_WHAT THIS TASK INVOLVES_
Filter the records below, keeping only lines with the string "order".

[Items listed in a dataset]
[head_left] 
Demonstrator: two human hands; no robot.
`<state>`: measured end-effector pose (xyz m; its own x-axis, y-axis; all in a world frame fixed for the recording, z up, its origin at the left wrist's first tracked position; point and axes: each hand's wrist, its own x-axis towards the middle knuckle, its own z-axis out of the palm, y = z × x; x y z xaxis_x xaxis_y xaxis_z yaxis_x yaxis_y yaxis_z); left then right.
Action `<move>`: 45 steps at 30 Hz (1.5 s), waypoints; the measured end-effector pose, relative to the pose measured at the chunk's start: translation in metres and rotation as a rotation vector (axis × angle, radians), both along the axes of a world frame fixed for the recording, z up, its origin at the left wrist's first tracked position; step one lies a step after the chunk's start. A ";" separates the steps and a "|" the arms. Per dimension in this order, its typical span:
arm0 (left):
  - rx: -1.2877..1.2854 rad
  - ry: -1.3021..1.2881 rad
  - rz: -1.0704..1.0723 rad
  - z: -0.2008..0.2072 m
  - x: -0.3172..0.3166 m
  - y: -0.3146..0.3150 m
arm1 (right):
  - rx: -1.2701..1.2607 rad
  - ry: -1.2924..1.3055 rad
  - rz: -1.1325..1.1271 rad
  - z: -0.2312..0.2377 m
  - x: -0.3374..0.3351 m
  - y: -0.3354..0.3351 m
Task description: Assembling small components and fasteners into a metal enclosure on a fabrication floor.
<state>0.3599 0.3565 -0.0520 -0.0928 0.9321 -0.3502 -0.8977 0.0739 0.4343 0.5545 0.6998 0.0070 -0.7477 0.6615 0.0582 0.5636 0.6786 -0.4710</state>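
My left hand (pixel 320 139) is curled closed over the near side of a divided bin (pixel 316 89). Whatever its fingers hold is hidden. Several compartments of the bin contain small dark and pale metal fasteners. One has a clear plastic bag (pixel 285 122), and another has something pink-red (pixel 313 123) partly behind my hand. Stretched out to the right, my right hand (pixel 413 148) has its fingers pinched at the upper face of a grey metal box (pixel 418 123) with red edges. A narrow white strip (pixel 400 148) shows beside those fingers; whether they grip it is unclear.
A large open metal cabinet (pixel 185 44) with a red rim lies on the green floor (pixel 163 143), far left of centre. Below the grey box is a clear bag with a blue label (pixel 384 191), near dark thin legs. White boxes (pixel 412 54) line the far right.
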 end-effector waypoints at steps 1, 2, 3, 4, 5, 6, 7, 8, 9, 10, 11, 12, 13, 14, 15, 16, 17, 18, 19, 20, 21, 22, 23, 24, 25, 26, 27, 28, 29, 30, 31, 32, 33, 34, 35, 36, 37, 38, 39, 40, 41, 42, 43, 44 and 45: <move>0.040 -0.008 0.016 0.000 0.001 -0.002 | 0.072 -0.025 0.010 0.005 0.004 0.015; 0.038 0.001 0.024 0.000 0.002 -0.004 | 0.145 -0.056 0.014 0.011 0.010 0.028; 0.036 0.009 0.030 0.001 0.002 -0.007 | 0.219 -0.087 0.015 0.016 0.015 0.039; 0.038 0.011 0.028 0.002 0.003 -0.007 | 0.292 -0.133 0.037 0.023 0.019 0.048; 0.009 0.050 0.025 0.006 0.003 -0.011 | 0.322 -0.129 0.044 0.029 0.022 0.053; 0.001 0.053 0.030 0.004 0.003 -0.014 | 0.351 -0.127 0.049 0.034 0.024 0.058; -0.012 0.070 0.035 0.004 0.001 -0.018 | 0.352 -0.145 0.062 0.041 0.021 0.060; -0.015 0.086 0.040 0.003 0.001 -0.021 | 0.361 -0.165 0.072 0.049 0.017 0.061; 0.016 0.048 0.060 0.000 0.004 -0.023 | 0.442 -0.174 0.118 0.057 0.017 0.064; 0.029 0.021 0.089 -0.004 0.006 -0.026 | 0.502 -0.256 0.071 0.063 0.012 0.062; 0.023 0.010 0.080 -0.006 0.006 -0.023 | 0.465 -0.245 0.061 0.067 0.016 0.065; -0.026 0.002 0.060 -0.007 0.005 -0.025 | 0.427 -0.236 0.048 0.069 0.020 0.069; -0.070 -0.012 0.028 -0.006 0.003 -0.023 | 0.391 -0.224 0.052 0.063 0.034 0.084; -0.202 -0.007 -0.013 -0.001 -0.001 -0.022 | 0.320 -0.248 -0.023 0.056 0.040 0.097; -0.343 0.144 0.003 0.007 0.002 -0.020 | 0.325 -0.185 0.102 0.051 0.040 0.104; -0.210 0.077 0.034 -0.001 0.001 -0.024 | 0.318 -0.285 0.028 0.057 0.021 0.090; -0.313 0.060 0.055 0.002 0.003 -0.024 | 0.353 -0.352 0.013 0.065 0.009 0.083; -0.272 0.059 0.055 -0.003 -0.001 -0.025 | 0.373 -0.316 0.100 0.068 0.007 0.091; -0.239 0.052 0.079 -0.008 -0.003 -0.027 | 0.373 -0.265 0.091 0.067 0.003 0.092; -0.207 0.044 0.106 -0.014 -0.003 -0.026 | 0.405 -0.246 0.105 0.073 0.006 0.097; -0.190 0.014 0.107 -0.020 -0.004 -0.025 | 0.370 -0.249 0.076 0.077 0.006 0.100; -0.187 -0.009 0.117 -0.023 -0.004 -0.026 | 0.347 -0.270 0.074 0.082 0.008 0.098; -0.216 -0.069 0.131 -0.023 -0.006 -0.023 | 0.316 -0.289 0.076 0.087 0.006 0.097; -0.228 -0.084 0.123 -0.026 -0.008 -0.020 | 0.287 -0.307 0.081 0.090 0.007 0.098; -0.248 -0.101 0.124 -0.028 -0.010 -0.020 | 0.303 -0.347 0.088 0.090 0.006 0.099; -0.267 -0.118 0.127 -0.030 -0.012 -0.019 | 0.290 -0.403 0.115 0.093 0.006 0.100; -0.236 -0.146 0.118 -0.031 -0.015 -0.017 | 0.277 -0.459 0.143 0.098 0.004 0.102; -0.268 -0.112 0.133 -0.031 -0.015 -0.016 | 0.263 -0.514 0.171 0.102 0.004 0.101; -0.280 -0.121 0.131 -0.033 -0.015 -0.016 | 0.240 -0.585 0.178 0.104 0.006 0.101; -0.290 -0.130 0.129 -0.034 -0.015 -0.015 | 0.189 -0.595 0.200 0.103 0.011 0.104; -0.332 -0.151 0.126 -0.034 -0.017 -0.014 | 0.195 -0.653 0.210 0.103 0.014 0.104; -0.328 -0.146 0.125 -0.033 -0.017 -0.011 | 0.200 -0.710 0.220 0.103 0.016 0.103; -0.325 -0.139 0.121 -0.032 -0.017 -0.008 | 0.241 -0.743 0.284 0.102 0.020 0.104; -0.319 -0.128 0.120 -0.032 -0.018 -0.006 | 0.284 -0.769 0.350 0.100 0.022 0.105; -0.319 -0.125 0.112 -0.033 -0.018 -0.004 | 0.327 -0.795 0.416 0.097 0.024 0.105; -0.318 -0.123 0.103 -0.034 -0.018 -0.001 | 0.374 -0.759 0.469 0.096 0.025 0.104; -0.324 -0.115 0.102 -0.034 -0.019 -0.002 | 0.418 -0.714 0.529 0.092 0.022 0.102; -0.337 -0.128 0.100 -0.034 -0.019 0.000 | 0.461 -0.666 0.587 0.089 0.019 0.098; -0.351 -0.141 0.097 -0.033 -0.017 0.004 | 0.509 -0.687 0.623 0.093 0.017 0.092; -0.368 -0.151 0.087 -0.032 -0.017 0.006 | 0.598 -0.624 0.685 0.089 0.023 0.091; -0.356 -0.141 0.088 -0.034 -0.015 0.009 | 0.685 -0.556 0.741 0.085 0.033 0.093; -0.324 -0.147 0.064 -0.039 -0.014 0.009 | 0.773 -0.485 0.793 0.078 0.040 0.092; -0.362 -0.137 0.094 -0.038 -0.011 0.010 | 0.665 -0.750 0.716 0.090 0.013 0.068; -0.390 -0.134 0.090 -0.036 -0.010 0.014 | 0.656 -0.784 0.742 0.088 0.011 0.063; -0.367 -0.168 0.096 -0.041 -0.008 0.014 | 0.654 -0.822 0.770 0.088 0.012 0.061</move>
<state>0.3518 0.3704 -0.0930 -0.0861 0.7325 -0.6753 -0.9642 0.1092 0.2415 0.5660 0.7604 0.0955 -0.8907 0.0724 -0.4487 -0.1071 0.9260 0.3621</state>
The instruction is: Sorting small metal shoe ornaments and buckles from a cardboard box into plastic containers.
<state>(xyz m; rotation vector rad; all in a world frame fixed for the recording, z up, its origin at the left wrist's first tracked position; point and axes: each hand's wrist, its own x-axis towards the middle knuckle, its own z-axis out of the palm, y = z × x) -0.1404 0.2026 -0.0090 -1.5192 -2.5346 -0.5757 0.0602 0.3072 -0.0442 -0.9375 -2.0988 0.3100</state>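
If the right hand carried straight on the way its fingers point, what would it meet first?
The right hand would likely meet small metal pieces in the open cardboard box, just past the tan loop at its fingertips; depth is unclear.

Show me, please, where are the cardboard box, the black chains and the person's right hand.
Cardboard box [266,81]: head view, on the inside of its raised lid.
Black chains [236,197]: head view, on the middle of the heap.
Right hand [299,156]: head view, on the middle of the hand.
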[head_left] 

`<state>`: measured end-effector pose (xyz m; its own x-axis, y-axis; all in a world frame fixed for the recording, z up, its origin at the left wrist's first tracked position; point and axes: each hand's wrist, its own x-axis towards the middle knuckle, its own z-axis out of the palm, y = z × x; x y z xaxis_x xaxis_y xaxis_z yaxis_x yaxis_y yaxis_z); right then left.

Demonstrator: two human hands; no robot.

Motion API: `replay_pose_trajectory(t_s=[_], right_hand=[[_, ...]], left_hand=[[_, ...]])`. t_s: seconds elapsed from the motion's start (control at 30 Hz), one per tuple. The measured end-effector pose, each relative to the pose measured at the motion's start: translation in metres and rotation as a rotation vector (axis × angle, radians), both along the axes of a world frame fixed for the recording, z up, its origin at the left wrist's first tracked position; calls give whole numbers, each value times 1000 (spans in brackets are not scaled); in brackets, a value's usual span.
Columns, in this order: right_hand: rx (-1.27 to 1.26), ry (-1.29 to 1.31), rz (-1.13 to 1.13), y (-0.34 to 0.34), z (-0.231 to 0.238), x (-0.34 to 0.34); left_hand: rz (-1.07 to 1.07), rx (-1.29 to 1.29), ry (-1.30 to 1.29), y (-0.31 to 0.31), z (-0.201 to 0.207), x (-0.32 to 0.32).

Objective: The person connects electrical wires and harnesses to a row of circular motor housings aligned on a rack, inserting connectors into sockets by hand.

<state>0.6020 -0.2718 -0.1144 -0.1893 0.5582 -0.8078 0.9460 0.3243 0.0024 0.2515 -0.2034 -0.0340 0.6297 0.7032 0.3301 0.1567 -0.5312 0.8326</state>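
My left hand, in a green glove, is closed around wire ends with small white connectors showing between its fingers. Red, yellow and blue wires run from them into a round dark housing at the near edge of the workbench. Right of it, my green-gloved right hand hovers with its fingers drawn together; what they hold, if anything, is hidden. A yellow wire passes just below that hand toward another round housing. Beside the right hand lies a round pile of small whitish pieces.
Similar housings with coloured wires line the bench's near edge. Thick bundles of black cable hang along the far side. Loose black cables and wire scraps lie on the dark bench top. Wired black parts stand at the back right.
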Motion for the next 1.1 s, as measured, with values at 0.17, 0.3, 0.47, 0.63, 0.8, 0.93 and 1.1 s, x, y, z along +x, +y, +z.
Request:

_THE ANSWER_
Action `<move>`: 45 steps at 30 Hz (1.5 s), waypoints; the measured end-effector pose, relative to the pose measured at the chunk's start: translation in metres and rotation as a rotation vector (axis × angle, radians), both along the axes of a world frame fixed for the recording, z up, its origin at the left wrist's first tracked position; step one lies a step after the chunk's start. A ";" separates the steps and a "|" the arms. Per dimension in this order, its typical span:
Columns, in this order: right_hand: rx (-1.27 to 1.26), ry (-1.29 to 1.31), rz (-1.13 to 1.13), y (-0.34 to 0.34), z (-0.231 to 0.238), x (-0.34 to 0.34); left_hand: rz (-1.07 to 1.07), rx (-1.29 to 1.29), ry (-1.30 to 1.29), y (-0.31 to 0.31), z (-0.201 to 0.207), x (-0.32 to 0.32).

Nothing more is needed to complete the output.